ACTIVITY
Reproduce the following data exactly, minus any images.

#####

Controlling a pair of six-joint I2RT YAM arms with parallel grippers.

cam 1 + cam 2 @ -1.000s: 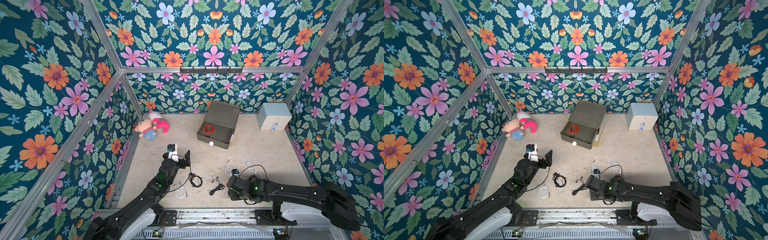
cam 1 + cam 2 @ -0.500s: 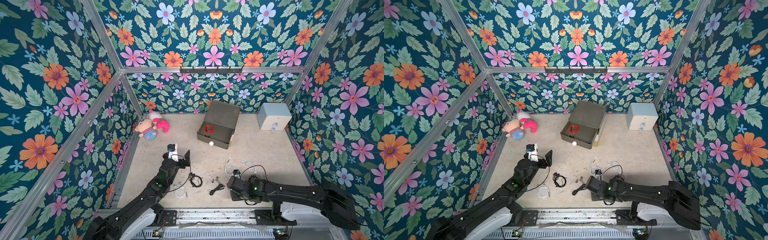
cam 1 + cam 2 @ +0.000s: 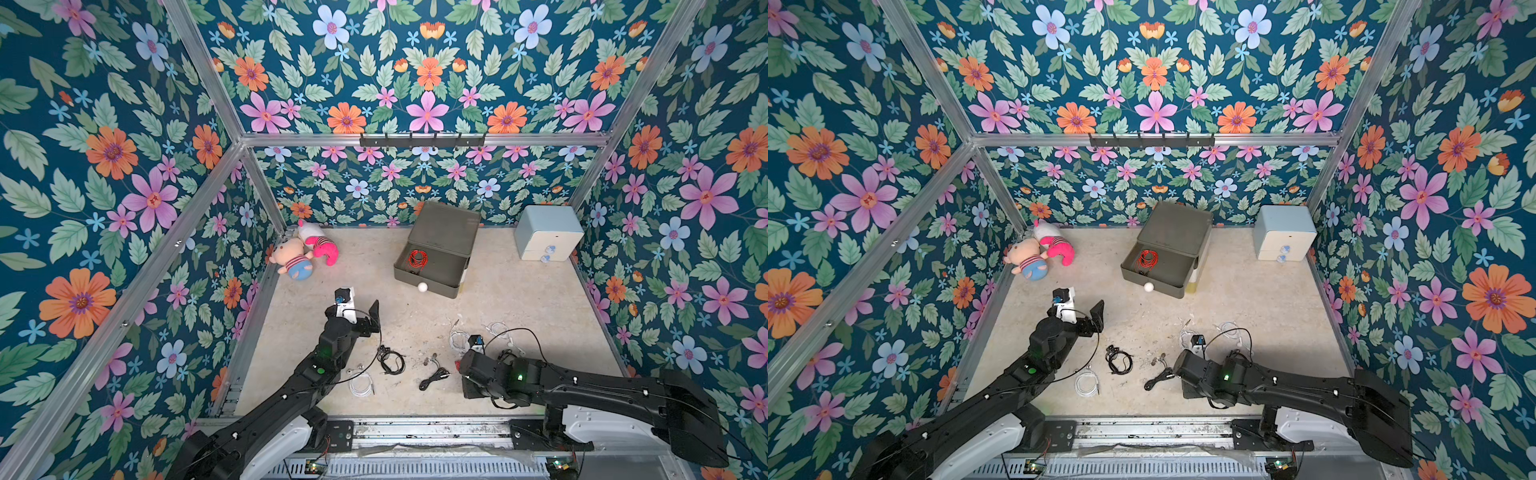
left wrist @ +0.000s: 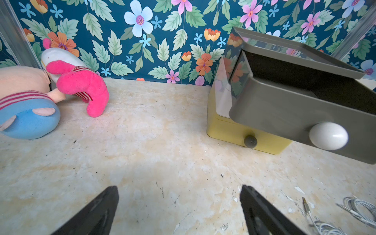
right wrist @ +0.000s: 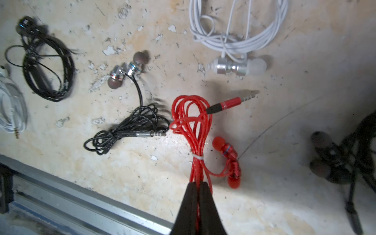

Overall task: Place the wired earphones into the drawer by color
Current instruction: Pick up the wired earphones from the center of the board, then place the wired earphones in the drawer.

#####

TASK RESPONSE
Controlling a pair of six-joint I2RT YAM arms with parallel grippers.

cam 1 + cam 2 @ -1.000s: 
cam 1 + cam 2 @ -0.500s: 
cam 1 + cam 2 @ +0.000s: 
left wrist @ +0.000s: 
right wrist @ +0.000s: 

Overall task: Place the wired earphones into the drawer by color
Current instruction: Pick up the wired earphones from the center of the board, then place the wired earphones in the drawer.

The output requires no additions.